» PROMPT: A faithful transcription of all the data is required.

» GIVEN DATA:

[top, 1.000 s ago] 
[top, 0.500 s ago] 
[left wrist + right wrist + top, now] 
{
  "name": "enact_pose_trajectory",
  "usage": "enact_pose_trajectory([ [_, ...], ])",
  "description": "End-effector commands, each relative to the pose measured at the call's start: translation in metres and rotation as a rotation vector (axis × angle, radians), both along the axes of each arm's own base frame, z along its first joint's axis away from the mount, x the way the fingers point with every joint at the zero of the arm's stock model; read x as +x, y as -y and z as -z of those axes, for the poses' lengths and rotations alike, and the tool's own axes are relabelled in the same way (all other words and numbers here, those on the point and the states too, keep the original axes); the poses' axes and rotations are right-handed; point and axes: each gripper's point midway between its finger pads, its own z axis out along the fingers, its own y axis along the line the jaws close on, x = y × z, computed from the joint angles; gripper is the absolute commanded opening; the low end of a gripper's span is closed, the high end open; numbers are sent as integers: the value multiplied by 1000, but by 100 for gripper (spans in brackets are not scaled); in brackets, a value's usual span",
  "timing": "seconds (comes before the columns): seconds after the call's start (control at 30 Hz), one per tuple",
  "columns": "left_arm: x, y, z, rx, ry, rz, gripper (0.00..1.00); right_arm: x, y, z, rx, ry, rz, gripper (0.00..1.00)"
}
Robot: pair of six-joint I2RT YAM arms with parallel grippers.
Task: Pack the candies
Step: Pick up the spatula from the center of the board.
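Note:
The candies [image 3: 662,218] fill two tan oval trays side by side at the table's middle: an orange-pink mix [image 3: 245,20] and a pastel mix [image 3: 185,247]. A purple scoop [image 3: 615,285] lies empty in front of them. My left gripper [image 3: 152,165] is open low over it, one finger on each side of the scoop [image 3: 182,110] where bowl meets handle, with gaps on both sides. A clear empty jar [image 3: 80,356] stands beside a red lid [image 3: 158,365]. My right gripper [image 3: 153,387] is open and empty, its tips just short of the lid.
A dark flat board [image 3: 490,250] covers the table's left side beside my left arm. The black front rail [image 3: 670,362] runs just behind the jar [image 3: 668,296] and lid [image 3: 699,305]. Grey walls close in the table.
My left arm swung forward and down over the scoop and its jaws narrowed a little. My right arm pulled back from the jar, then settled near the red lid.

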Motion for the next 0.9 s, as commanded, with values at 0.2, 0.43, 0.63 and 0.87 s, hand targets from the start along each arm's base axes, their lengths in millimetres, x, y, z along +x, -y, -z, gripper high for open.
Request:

» ANSWER FOR THE TASK:
[top, 1.000 s ago] 
[top, 0.500 s ago] 
[left wrist + right wrist + top, now] 
{
  "name": "enact_pose_trajectory",
  "usage": "enact_pose_trajectory([ [_, ...], ])",
  "description": "End-effector commands, each relative to the pose measured at the call's start: translation in metres and rotation as a rotation vector (axis × angle, radians), both along the axes of each arm's own base frame, z along its first joint's axis away from the mount, x the way the fingers point with every joint at the zero of the arm's stock model; read x as +x, y as -y and z as -z of those axes, for the poses' lengths and rotations alike, and the tool's own axes are relabelled in the same way (all other words and numbers here, those on the point and the states too, keep the original axes); the poses' axes and rotations are right-handed; point and axes: each gripper's point midway between its finger pads, its own z axis out along the fingers, its own y axis along the line the jaws close on, x = y × z, computed from the joint angles; gripper is the absolute commanded opening; the low end of a gripper's span is closed, the high end open; numbers are sent as integers: the value multiplied by 1000, but by 100 for gripper (spans in brackets are not scaled); in brackets, a value's usual span",
  "timing": "seconds (comes before the columns): seconds after the call's start (control at 30 Hz), one per tuple",
  "columns": "left_arm: x, y, z, rx, ry, rz, gripper (0.00..1.00); right_arm: x, y, z, rx, ry, rz, gripper (0.00..1.00)"
}
Robot: pair of six-joint I2RT YAM arms with parallel grippers.
Task: Pack the candies
Step: Pick up the spatula from the center of the board.
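Note:
The candies [image 3: 662,218] fill two tan oval trays side by side at the table's middle: an orange-pink mix [image 3: 245,20] and a pastel mix [image 3: 185,247]. A purple scoop [image 3: 615,285] lies empty in front of them. My left gripper [image 3: 152,165] is open low over it, one finger on each side of the scoop [image 3: 182,110] where bowl meets handle, with gaps on both sides. A clear empty jar [image 3: 80,356] stands beside a red lid [image 3: 158,365]. My right gripper [image 3: 153,387] is open and empty, its tips just short of the lid.
A dark flat board [image 3: 490,250] covers the table's left side beside my left arm. The black front rail [image 3: 670,362] runs just behind the jar [image 3: 668,296] and lid [image 3: 699,305]. Grey walls close in the table.
My left arm swung forward and down over the scoop and its jaws narrowed a little. My right arm pulled back from the jar, then settled near the red lid.
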
Motion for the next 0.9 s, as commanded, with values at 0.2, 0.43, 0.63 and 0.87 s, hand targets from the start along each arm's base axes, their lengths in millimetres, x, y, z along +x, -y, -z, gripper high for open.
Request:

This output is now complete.